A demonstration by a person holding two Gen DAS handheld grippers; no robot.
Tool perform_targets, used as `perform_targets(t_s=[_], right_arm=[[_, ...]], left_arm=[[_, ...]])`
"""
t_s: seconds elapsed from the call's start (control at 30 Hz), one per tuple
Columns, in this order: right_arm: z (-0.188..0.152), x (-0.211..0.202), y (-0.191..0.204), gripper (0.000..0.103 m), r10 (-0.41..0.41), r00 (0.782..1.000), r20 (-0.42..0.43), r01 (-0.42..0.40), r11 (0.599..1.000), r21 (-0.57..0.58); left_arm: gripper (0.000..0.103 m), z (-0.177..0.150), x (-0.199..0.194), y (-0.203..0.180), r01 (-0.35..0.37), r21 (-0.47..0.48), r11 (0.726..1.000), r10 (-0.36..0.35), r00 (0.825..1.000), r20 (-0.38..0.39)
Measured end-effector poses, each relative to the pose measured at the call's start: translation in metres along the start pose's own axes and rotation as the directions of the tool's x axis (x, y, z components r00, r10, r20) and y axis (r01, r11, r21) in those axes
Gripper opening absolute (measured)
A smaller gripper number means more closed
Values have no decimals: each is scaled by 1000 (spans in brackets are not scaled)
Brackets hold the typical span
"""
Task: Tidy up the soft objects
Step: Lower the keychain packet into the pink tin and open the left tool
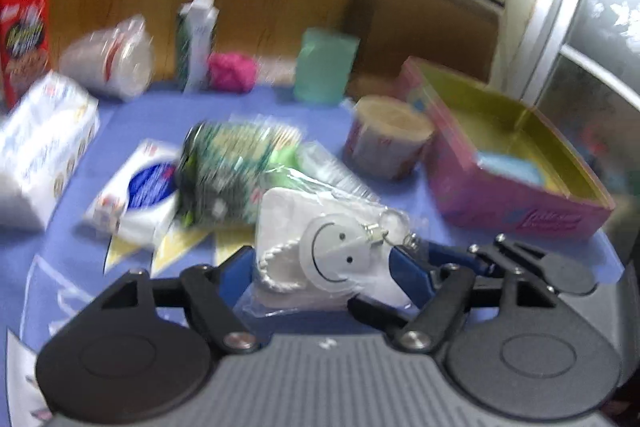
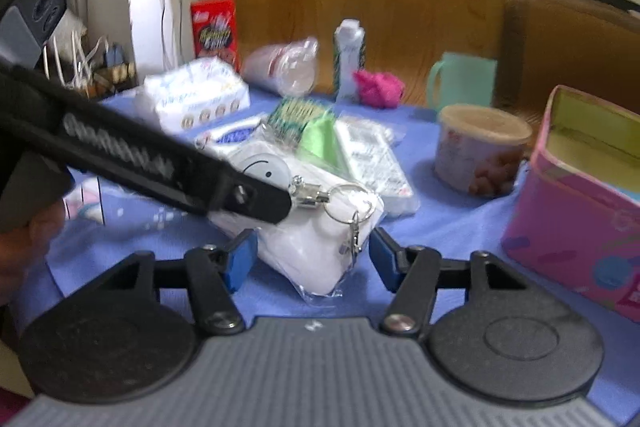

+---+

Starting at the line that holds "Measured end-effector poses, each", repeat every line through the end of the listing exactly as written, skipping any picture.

__TASK SOLUTION__:
Measured end-effector poses, each relative to the pose measured at the call's start: translation in metres along the start pose's own axes and rotation as the directions of the tool's x axis (x, y, z components r00, r10, r20) and y axis (r01, r11, r21) in those axes
Gripper opening absolute (measured)
A smaller gripper number means more closed
Values have no decimals: each is scaled by 1000 (spans in brackets are not scaled)
Brackets hold the typical span
"""
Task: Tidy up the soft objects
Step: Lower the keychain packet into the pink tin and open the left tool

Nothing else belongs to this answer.